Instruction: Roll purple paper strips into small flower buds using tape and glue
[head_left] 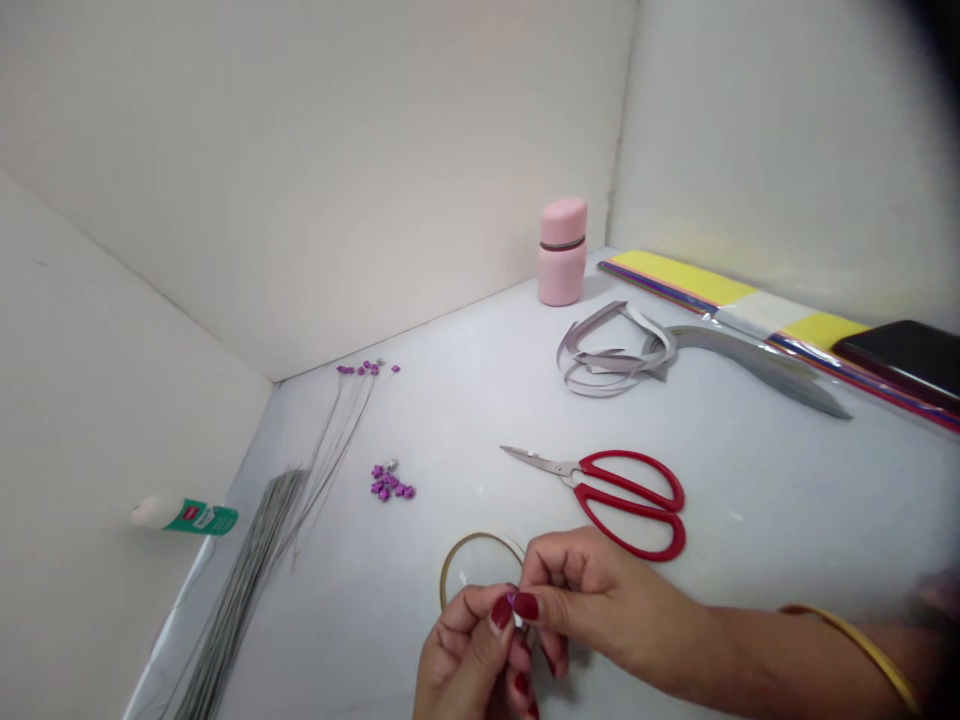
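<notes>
My left hand (476, 650) and my right hand (607, 605) meet at the front of the table, fingertips pinched together. Between the thumbs shows a small purple paper piece (511, 598), mostly covered by the fingers. Just behind my hands lies a thin gold-coloured ring (445, 572), partly hidden by them. Red-handled scissors (576, 468) rest beyond my right hand, blades pointing left. To the left sits a small pile of purple folded stars (386, 482). Farther back, several purple stars (367, 369) are at the ends of thin grey wires (349, 430).
A bundle of grey wires (247, 590) lies along the left edge, near a green-and-white glue bottle (199, 516). Curled paper strips (611, 355), a pink flask (562, 255), coloured paper packs (750, 305) and a dark phone-like object (904, 355) are at the back right. Walls enclose the table.
</notes>
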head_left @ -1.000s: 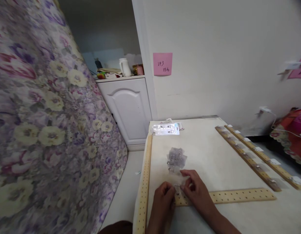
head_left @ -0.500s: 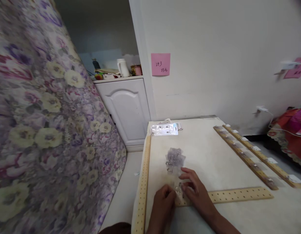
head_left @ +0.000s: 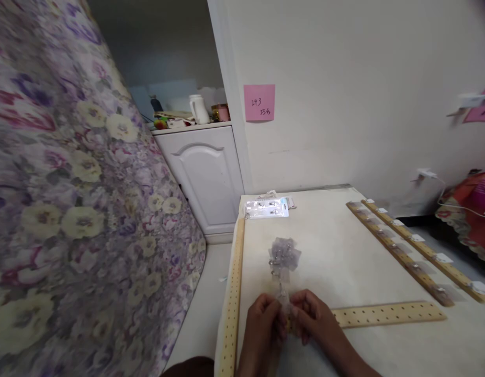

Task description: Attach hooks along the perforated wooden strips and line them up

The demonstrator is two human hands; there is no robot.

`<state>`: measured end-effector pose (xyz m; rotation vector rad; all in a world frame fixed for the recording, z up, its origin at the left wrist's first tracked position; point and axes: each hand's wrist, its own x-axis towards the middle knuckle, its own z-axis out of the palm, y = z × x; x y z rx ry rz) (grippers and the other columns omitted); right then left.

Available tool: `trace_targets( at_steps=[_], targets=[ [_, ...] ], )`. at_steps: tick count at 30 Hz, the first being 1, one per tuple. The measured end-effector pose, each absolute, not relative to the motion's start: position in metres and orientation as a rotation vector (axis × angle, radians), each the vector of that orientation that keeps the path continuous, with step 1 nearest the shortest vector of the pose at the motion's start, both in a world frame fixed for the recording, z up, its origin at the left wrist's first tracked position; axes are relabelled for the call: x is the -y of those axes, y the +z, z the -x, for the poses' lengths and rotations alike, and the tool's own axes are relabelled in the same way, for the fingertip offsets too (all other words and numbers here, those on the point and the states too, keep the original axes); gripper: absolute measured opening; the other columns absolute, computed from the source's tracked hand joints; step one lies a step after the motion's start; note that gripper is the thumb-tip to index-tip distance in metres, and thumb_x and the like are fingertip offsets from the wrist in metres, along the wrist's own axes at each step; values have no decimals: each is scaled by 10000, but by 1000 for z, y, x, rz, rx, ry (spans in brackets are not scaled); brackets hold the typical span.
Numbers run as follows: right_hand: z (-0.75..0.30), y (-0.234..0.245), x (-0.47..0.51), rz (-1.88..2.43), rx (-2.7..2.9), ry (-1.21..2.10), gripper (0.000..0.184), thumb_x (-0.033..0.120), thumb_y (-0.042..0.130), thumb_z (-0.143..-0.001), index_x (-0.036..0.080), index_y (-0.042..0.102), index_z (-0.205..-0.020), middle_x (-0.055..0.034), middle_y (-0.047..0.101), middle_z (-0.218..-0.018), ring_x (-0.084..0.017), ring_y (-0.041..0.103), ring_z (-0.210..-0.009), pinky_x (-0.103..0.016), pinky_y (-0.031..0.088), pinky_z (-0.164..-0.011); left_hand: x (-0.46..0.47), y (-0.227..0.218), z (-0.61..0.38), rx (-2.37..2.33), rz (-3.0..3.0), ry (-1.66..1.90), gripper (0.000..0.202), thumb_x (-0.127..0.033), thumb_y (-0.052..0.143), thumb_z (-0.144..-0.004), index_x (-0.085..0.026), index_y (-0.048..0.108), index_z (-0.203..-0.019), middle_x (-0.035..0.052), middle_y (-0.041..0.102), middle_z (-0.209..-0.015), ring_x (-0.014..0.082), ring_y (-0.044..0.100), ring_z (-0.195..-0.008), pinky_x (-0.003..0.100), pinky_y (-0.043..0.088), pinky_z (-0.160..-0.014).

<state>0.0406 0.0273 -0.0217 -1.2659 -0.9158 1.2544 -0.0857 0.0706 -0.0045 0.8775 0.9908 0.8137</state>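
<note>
Low over the table, both my hands come together above the left end of a perforated wooden strip. Between them is a clear plastic adhesive hook with a small metal part. My left hand has its thumb and fingers pinched on the hook's left side. From the right, my right hand pinches the same clear piece with curled fingers. Just beyond lies a pile of clear hooks, overlapping one another. The fingers hide part of the held piece.
Another perforated strip runs along the table's left edge. Two strips bearing hooks, an inner one and an outer one, lie at the right. A packaged hook card rests at the back against the wall side. A floral curtain hangs left.
My right hand has drawn back toward me, and its outstretched fingers have curled in to pinch the clear hook. The left hand stays in nearly the same spot.
</note>
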Motion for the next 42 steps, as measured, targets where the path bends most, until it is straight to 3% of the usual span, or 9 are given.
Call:
trace_targets(
  at_steps=[4, 8, 14, 19, 23, 28, 31, 35, 42],
  targets=[
    [-32, -26, -34, 1193, 859, 1324, 372, 527, 642, -705, 199, 480, -770, 36, 580, -556, -88, 486, -409, -199, 362, -386, -67, -2, 83, -919, -844, 828, 265, -370, 620, -698, -206, 432, -610, -54, 525, -457, 64, 438, -335, 182, 220, -354],
    [-36, -24, -37, 1141, 831, 1330, 353, 507, 637, -719, 192, 480, -744, 76, 510, -468, -47, 386, -349, -173, 265, -366, -63, -2, 84, -975, -912, 766, 268, -377, 586, -753, -204, 431, -619, -57, 527, -461, 44, 377, -304, 184, 176, -337],
    [-51, -18, -36, 1145, 865, 1371, 323, 478, 620, -745, 163, 560, -788, 110, 410, -396, -32, 293, -314, -184, 186, -359, -69, -7, 91, -1009, -1063, 775, 390, -548, 519, -804, -201, 449, -641, -62, 509, -459, 52, 376, -324, 192, 187, -347],
    [-57, -10, -36, 1217, 946, 1405, 283, 430, 612, -746, 149, 636, -762, 101, 396, -409, -29, 255, -324, -191, 162, -360, -73, -2, 94, -1023, -1034, 789, 348, -482, 567, -787, -200, 437, -628, -89, 460, -436, 29, 318, -305, 179, 152, -344],
    [-62, -7, -38, 1295, 1089, 1263, 255, 413, 622, -732, 162, 663, -717, 46, 528, -501, -65, 393, -410, -197, 277, -403, -71, -2, 93, -964, -986, 752, 314, -428, 604, -756, -195, 449, -613, -84, 479, -430, 22, 309, -279, 180, 145, -336],
    [-65, -10, -40, 1334, 1006, 1250, 359, 538, 533, -790, 190, 607, -840, 79, 481, -421, -87, 424, -337, -204, 322, -377, -70, -5, 90, -884, -886, 789, 273, -391, 631, -721, -187, 473, -631, -41, 579, -490, 41, 397, -298, 178, 194, -336],
    [-63, -10, -38, 1284, 950, 1302, 399, 564, 562, -762, 196, 566, -916, 70, 526, -473, -100, 485, -375, -218, 389, -408, -70, -3, 89, -882, -828, 817, 253, -364, 637, -722, -180, 478, -652, -24, 618, -531, 46, 451, -336, 170, 255, -369],
    [-59, -9, -36, 1220, 934, 1272, 389, 497, 648, -704, 197, 555, -933, 88, 492, -539, -82, 470, -393, -219, 386, -416, -69, -1, 91, -892, -805, 799, 258, -370, 649, -705, -189, 467, -679, -23, 631, -555, 60, 484, -347, 170, 274, -367],
    [-62, -13, -45, 1348, 1089, 1091, 234, 363, 568, -768, 186, 629, -908, 65, 488, -545, -98, 446, -460, -235, 355, -471, -67, -8, 99, -945, -1018, 734, 186, -344, 552, -759, -192, 467, -693, -30, 606, -536, 56, 436, -320, 173, 243, -340]
  ],
)
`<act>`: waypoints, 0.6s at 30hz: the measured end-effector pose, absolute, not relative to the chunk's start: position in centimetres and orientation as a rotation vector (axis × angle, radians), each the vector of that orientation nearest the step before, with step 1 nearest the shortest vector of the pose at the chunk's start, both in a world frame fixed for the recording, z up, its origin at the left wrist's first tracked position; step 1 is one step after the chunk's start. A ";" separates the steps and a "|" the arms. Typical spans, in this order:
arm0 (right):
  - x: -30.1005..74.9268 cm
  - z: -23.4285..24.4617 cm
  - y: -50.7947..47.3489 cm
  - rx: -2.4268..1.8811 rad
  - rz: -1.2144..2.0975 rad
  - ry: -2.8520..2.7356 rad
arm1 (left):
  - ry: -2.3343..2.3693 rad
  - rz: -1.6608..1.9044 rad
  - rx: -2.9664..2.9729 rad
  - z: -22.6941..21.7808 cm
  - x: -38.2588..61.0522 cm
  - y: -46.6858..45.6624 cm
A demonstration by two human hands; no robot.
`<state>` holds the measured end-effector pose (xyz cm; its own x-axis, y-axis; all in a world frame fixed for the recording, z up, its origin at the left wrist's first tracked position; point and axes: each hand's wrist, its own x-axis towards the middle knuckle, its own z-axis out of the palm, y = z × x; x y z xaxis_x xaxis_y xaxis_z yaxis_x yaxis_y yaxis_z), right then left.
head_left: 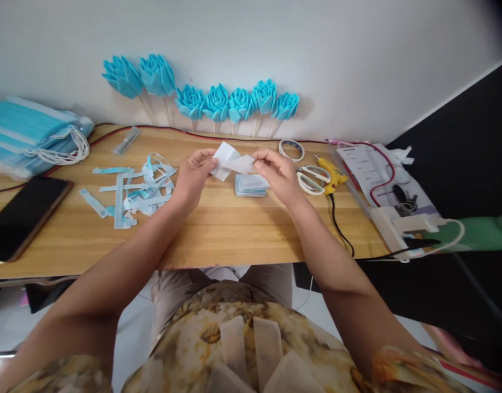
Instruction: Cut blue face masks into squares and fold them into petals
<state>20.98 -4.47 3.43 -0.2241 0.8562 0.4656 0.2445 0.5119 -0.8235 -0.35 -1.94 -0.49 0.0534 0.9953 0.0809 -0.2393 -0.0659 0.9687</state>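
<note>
While near a stack [249, 186], left hand [193, 177] and right hand [281, 176] pinch-tight on white material [223, 159]

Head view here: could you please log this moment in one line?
left hand: pinching white material | right hand: pinching white material | stack, glue gun: on table

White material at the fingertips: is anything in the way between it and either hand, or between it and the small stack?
Nothing visible is in the way. The left hand and the right hand each pinch the white material directly, and no object shows between it and the small stack just below it in view.
</note>
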 end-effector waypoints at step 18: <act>20.3 2.7 -5.3 -1.087 0.538 -1.987 | 0.853 1.071 1.465 0.9 0.4 -3.6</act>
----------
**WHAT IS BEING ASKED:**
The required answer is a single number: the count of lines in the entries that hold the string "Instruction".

**RESPONSE:**
2